◆ WORK REQUEST: Each line of the records containing "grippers" is to be copied out and returned.

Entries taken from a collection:

*** Block opens ***

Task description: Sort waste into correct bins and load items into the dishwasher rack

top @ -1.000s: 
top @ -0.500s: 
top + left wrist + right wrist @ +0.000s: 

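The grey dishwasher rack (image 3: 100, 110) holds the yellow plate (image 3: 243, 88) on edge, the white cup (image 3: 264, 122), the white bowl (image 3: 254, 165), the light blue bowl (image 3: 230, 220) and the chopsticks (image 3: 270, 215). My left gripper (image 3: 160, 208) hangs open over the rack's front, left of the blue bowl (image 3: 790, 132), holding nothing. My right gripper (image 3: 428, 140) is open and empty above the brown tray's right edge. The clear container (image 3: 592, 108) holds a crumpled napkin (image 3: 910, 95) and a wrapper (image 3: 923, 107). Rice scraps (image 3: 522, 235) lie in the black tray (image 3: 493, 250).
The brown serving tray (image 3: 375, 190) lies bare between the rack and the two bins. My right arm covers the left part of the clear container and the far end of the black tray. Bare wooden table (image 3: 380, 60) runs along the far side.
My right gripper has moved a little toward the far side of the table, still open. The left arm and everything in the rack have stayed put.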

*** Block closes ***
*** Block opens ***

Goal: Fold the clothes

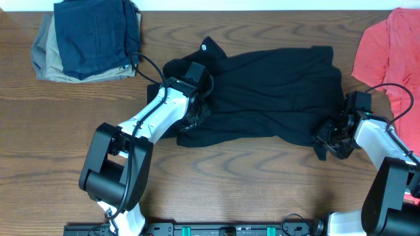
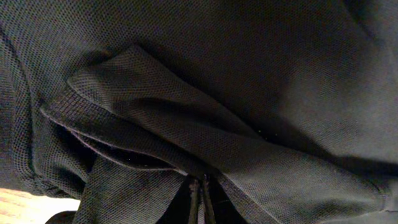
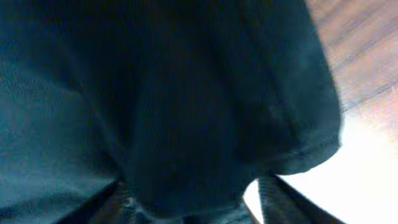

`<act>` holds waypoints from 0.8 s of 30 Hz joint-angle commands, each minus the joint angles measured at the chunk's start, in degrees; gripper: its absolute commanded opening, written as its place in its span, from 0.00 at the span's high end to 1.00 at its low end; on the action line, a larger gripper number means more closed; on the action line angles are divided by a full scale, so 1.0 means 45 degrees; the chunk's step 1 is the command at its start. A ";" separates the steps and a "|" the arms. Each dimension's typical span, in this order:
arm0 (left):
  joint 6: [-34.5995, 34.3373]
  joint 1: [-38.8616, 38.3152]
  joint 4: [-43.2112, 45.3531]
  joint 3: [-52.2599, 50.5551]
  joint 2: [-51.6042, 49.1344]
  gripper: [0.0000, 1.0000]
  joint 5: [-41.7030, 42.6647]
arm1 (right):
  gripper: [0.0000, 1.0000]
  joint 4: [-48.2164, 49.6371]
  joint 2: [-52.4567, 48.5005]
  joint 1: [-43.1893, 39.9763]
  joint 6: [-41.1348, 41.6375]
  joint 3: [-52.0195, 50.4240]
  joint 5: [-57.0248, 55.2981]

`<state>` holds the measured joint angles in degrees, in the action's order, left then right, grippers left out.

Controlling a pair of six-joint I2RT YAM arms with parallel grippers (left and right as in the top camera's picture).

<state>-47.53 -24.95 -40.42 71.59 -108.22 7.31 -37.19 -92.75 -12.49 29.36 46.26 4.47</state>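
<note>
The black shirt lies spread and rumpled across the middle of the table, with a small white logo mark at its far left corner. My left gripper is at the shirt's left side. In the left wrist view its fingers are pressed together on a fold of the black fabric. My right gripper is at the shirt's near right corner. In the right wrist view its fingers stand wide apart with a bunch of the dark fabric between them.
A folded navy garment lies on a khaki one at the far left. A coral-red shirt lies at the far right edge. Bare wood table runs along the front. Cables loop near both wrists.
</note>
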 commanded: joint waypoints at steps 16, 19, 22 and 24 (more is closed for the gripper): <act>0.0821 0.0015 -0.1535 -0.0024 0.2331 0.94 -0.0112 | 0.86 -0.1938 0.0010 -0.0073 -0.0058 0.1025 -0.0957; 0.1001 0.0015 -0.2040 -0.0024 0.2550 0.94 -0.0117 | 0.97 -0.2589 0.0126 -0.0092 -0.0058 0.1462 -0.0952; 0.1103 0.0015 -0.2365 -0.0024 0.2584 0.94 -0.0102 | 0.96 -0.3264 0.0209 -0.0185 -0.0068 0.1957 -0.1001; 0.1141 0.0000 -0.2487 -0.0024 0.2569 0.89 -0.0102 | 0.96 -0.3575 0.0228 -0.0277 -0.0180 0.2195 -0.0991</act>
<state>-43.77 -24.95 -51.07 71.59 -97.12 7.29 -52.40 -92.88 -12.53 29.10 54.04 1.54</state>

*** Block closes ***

◆ WORKED SOLUTION:
`<state>` holds the measured joint angles in degrees, in the action's order, left then right, grippers left out.
Controlling a pair of six-joint I2RT YAM arms with parallel grippers (left and right as in the top camera's picture).

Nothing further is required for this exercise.